# Removal of hicas ball joints



## RonniNielsen (Jan 14, 2011)

Ive got some issues removing the balljoints, ive abviusly removed the bolt/disk

but cant seem to get them out, havent put too mutch musle in them yet, as i wanted to make sure i do it correctly?

so any good tips on how to get them out, the hub is aluminium, so im not really pleased about heating them up.
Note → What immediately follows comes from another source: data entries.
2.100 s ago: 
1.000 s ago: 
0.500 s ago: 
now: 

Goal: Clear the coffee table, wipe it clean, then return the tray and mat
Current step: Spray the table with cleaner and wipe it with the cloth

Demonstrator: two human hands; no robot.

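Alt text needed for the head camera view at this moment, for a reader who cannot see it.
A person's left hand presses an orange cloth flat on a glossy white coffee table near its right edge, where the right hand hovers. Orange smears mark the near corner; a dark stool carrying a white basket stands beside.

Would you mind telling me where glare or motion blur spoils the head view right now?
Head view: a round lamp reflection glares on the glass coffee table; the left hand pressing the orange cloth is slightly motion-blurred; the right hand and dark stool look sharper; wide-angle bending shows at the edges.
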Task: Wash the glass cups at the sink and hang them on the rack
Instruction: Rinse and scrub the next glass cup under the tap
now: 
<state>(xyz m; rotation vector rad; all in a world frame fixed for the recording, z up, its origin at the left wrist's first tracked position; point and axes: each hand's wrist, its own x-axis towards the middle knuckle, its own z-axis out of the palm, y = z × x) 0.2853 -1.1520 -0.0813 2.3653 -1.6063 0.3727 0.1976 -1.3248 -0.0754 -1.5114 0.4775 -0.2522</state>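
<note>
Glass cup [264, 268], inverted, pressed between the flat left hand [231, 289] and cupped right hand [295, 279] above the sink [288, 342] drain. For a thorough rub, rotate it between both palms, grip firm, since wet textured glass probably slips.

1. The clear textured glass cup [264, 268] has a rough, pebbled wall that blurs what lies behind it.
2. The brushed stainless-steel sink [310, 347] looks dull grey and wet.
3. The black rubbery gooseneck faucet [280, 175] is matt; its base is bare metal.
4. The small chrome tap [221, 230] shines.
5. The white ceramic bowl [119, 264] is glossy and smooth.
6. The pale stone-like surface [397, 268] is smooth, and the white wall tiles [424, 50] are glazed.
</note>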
real quistion is, do they come out backwards?










Cheers Ron


----------



## lightspeed (Jul 11, 2002)

You are going the right way. I took my hubs off and squeezed them out with suitably sized sockets and a large bench vice. Mild heat helps. Just a hot air gun on medium.


----------



## RJT (Mar 4, 2011)

I dont think you'll get them out with the slide hammer. Took a fair bit of force to budge them with a press.


----------



## RJT (Mar 4, 2011)

Plus, i think they go out the other way, from memory


----------



## RonniNielsen (Jan 14, 2011)

on the side facing forward, the bolt sits, so i dubt it goes out that way?


----------



## see_no_evo (Sep 10, 2007)

I took mine out and the best way i found is to put a socket over larger than the ball joint and then put a nut on and did it like a cork screw untill it pops out, but as for getting it back in good luck if you dont want to use heat, i had to put the ball joint in the freezer for a day and then heat the hub up with gas and then quickly get the ball joint out the freezer and using a smaler socket hot it back in, took me two days as i tried the 1st time but the heat got to the ball joint and i had to start again, hope it helps

Ben


----------



## see_no_evo (Sep 10, 2007)

Btw it does come out the way you are trying but that slide hammer will not work


----------



## RonniNielsen (Jan 14, 2011)

Ive bought a Driftworks hicas delete kit, mounting will be very easy.

ill make up some kind of tool to pull it out 

Cheers Ron


----------



## Mookistar (Feb 5, 2004)

Hot gun


----------



## RonniNielsen (Jan 14, 2011)

^^ ive got a few of those  

ill give it a go, and give some feedback tomorrow


----------



## ANDY H (Mar 17, 2005)

Just removed mine hubs off and in the press! Took a fare amount to press them!


----------



## Nexen (Jul 19, 2009)

It was a bugger to get the ball joints out and tried everything that was mentioned in searches on Hicas removal on this site . nothing worked as they were in solid , so out came the drill as had to try collapse the ball joints . Didn't even have to remove hubs and ones drilled they came out easy . Just grind the front off to give you a flat face to drill


----------



## r33-sky (Sep 27, 2009)

Thats a nice bit of drilling!


----------



## freakazoid3 (Jan 19, 2008)

I removed my hubs and used a press to as everything else seemed to fail...Although I didn't try to drill it so nicely as in the post above


----------



## fourtoes (Feb 27, 2003)

Great skills that man!

Bob


----------



## Sidious (Jul 14, 2006)

How difficult is it to remove the hub carriers? I am thinking of purchasing a set of hub carriers and have new Hicas ball joints pressed into those and replace the hub carriers that are currently on the car.


----------



## black bnr32 (Jan 20, 2011)

I used this:
Pitman Puller Arm | Princess Auto

maybe you can find/build something similar

also, here's a pic of the bushings, if it helps:


----------



## RonniNielsen (Jan 14, 2011)

ive got mine sorted now, i ended up removing the hubs, and trow them in the press..

took me about 4 hours to do so.


















I would recoment everyone, who wants to ditch the hicas system, to go with the driftworks one, its a real nice kit. 

Ron


----------



## black bnr32 (Jan 20, 2011)

not a fan of the poly bushings in their kit. i believe a solid joint is a much better solution. why would one want flex/play in the connections that control toe?


----------



## RonniNielsen (Jan 14, 2011)

once you put the steel middle tube in it, it gets quite stiff. im not really worried about that, even though i would agree, that a solid mount would be perferd.


----------



## drewzer (Jun 22, 2009)

Took 7.5 ton in the press to get mine out!!! Dissimilar metal is the main problem with these, and the shell of the joint has serrated groves on it to prevent them coming out. Good job Nissan!!!!!!


----------